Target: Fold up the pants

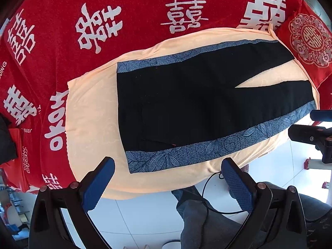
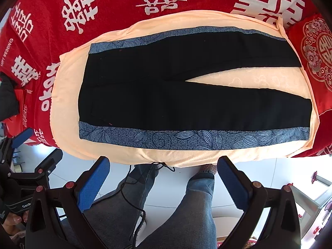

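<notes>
Pants (image 2: pixel 186 95): black, with a blue-grey leaf-print band along each outer seam, spread flat and unfolded in front of you. The waist lies to your left and the two legs run to your right, parting in a narrow V that shows the cloth beneath. They rest wholly on a peach cloth (image 2: pixel 68 108), which in turn lies over a red cover (image 2: pixel 116 16) draped on the surface.

Writing: the red cover bears large white double-happiness characters in several orientations; at its left edge you can read "HAPPY WEDDING" in small white capitals. A red cushion (image 2: pixel 315 66) with a white floral medallion sits at the right, just beyond the leg hems.

Edges: the near leaf-print band runs close to the front edge of the peach cloth, which hangs over the surface toward you. A margin of bare peach cloth borders the waist on the left; the hems reach nearly to its right edge.

Your left claw (image 1: pixel 168 176) and right claw (image 2: pixel 164 172) both hang off the near edge, above pale floor tile and your legs in blue jeans, jaws spread wide and holding nothing. A black cable (image 2: pixel 132 195) trails down between the legs.
</notes>
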### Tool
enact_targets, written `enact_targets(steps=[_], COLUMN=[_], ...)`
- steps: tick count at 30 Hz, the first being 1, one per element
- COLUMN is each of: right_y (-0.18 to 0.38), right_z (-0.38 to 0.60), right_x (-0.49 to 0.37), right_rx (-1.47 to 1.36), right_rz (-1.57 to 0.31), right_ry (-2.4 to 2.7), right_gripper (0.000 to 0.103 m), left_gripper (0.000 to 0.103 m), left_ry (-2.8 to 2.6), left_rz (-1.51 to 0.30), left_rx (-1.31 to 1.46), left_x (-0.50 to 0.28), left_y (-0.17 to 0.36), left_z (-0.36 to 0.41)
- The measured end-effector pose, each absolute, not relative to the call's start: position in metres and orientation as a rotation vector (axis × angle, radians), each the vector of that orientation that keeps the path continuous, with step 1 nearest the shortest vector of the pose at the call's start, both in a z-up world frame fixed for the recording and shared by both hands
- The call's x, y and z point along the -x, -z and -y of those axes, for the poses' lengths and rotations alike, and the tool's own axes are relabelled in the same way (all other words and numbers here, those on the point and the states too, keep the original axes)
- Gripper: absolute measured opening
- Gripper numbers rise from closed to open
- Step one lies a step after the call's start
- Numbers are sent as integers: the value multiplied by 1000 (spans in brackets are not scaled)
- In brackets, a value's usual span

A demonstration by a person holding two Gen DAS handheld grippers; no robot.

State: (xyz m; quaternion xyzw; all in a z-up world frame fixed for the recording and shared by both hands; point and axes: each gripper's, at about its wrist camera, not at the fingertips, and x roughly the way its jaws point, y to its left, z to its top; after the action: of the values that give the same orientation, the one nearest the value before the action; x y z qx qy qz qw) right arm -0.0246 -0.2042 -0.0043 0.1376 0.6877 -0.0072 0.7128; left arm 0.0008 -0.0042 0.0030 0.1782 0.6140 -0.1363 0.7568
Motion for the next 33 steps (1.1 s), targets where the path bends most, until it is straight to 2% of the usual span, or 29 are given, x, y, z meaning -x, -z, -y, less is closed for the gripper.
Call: enact_targets(steps=[33], right_y=[1], right_z=[204], right_x=[16], right_rx=[-295], right_rz=[-1503], right_ry=[-1], right_gripper=[103], left_gripper=[103], left_ry=[265], left_rz=[-1315], left_rx=[-425], left_x=[-6], left_y=[-9], left_z=[7])
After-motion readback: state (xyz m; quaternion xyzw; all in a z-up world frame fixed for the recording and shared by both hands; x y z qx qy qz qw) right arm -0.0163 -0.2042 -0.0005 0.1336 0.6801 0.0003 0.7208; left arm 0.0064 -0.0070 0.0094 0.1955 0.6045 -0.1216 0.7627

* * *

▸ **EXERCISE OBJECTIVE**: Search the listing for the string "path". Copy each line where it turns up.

▸ **EXERCISE SOLUTION**:
- The measured end-effector pose, each absolute, not relative to the call's start: position in metres and orientation as a rotation vector (axis × angle, radians), each the vector of that orientation that keeps the path continuous, with step 1 nearest the shortest vector of the pose at the call's start, both in a z-up world frame fixed for the recording and shared by both hands
Motion for the next 33 steps (1.1 s), targets where the path bends most, until it is straight to 2% of the usual span, or 29 are given, x, y, z meaning -x, -z, -y, less is closed for the gripper.

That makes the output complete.